What else does this document contain?
• Tools & training materials form part of the appendices. Users of this guide are welcome to use these tools and adapt them within their own programs.
• Audiovisual representation of the key aspects of each chapter.
8. What will you learn from this guidance document?
The successful implementation of any communitybased service is usually dependant on what we do prior to program implementation, including the way in which we engage with various relevant stakeholders.
Chapter 2: Stakeholder Engagement aims to ensure that the reader understands how to engage with stakeholders, both before and during program implementation, providing important guidance and many tools to ensure successful stakeholder collaboration. Community-based approaches, often led by local NPOs, provide services outside of healthcare facilities, closer to where people live, work and go to school. Chapter 3: Collaborating with not-forprofit organizations provides valuable information around how to collaborate with NPOs to provide HIV-prevention services, in a manner that also builds capacity within the NPO for program sustainability.
No program can be successful without well-trained, highly motivated and healthy staff. Chapter 4:
Creating, Equipping and Sustaining a Team aims to give the reader insight into how to recruit, train, motivate and support staff to build and sustain an effective team that can implement a successful HIV-prevention program.
Community-based HIV services can reduce the cost and time expended on travelling to health services as well as long waiting times in facilities for the client (5). Community-based modalities potentially overcome some of the barriers that prevent people from accessing a healthcare facility. Chapter 5:
Delivering Holistic Client-Centered Services will explore different community-based service delivery modalities, highlighting the advantages and the challenges posed by each modality, in terms of populations reached, HIV yield and linkage to care.
Sharing best practices and providing the reader with useful tips, this chapter also discusses how to integrate related health services into communitybased HIV-testing services (CB HTS). Chapter 6:
Linkage to HIV Care and Treatment addresses the important aspect of linking people diagnosed with HIV in a community setting to HIV care and treatment provided within a healthcare facility. This chapter addresses why linkage to care is a crucial step within the HIV-testing process, it details many of the reasons why people do not link to care and then describes practical ways to improve linkage to HIV care from a community-based HIV-testing service.
In addition to service delivery, many other programmatic aspects form part of a successfully implemented community-based HIV-prevention program.

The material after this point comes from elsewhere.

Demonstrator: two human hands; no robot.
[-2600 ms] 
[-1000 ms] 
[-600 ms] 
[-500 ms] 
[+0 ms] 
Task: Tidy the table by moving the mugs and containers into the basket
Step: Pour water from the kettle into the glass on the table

Quality Assurance (QA) for any HIV-testing program is extremely important and Chapter 7: Quality Assurance for HIV rapid testing provides important strategies and practical activities to enable community-based programs to deliver HIV-testing services that are of high quality and consistently deliver accurate HIV-test results. Data management is also a key aspect of any HIV-prevention program.

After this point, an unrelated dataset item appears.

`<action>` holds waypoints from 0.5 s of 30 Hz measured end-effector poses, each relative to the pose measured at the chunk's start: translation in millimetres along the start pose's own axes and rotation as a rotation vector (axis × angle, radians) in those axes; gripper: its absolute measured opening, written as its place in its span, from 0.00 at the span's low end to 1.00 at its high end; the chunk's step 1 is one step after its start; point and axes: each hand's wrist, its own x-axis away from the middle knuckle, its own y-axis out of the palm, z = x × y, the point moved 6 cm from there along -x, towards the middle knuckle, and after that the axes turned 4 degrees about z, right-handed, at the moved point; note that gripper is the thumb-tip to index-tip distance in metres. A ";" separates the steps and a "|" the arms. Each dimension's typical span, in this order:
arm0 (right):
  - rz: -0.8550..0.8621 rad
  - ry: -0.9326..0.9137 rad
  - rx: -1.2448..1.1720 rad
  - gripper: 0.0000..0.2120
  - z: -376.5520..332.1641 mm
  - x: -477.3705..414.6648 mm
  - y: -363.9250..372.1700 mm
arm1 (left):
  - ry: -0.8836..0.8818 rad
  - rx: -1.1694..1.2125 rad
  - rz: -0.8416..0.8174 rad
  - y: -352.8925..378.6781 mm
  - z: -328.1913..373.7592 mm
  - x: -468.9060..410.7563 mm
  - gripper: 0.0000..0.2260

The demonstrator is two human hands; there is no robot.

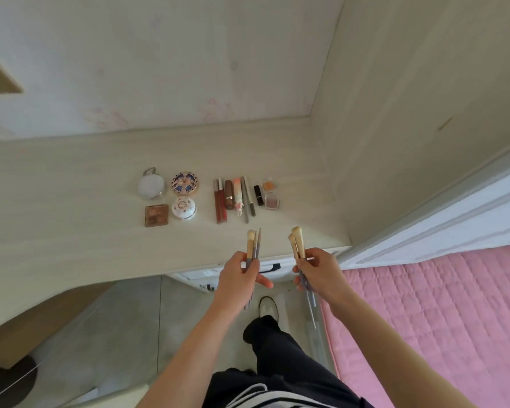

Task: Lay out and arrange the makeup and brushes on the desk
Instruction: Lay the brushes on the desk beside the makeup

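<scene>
Two fistfuls of makeup brushes hover over the desk edge, lower centre of frame.
Left hand curls round the left brushes; right hand pinches the right brushes (handles splaying below). Compacts and lip tubes lie arranged mid-frame. The splayed handles look loosely held and could slip to the floor.

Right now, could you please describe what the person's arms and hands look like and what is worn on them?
Both are bare: the left hand and right hand wear no gloves, and the left forearm and right forearm show no sleeves down to the frame edge. No watch or bracelet shows.
</scene>
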 end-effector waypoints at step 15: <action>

Chapter 8: Managing Data provides the reader with all the necessary information to make informed decisions to set up a data-management system that is appropriate and to ensure data collection that is relevant, of high quality and timely. Using case studies, this chapter describes how geographical mapping can be used as an alternative way to represent the data visually. Chapter 9: Monitoring and Evaluation is dedicated to monitoring and evaluation (M&E), which forms an integral part of any program. This chapter provides guidance to how to collect data to monitor HIV-prevention services and evaluate the outcomes.
We trust that this guidance document will provide inspiration and motivation as you successfully implement and manage your community-based HIVprevention program and therefore “Do your little bit of good where you are”.